30 December 2023, US: Morning Glory, also known as Ipomoea spp., is a pervasive weed that jeopardizes soybean cultivation. It vies with soybean plants for vital resources like nutrients, light, and space, thereby diminishing the crop’s yield and quality. The weed’s robust growth, swift reproduction rate, and resistance to numerous herbicides render it a formidable foe for soybean farmers.
This post will outline:
- Why Morning Glory is problematic
- How to identify Morning Glory
- Regions typically affected by Morning Glory
- Timing of Morning Glory
- How to chemically manage Morning Glory
Why Is Morning Glory Problematic in Soybean Fields?
A climbing or trailing perennial vine, Morning Glory can reach up to 10 feet in height. Its leaves take on a heart shape, while its trumpet-shaped flowers usually appear in purple, pink, or white. The seeds, dark brown to black in color, are encased in a round or oval capsule.

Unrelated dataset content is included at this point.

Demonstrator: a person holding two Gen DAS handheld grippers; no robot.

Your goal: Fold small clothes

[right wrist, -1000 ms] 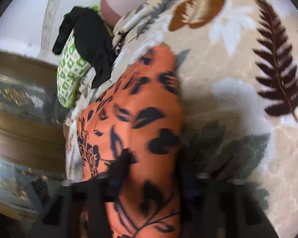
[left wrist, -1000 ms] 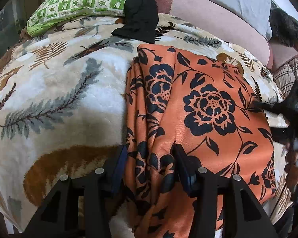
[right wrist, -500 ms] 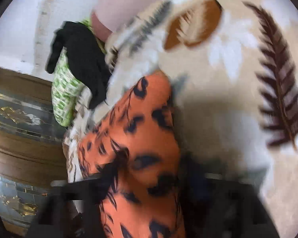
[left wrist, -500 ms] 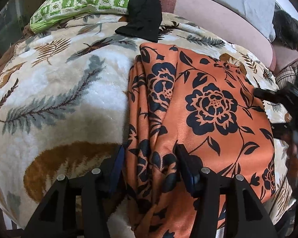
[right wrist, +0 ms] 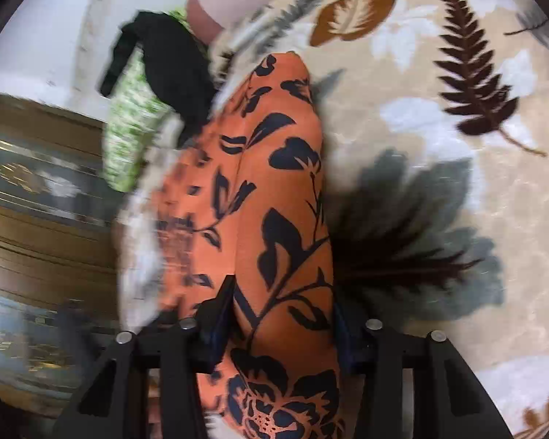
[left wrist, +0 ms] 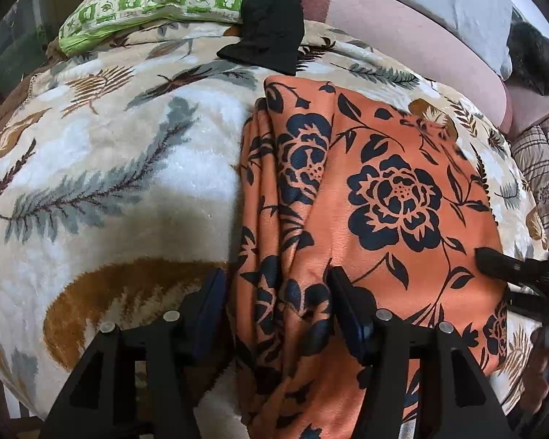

The rapid growth of Morning Glory and the emergence of its distinctive flowers often signal its presence. The plant’s vines can swiftly overrun a soybean field, entwining around the soybean plants and impeding their growth, sometimes even causing them to bend and snap. This can drastically stunt the growth of the soybean plant and reduce its yield. The leaves of Morning Glory can also overshadow the soybean plants, blocking sunlight and inhibiting photosynthesis.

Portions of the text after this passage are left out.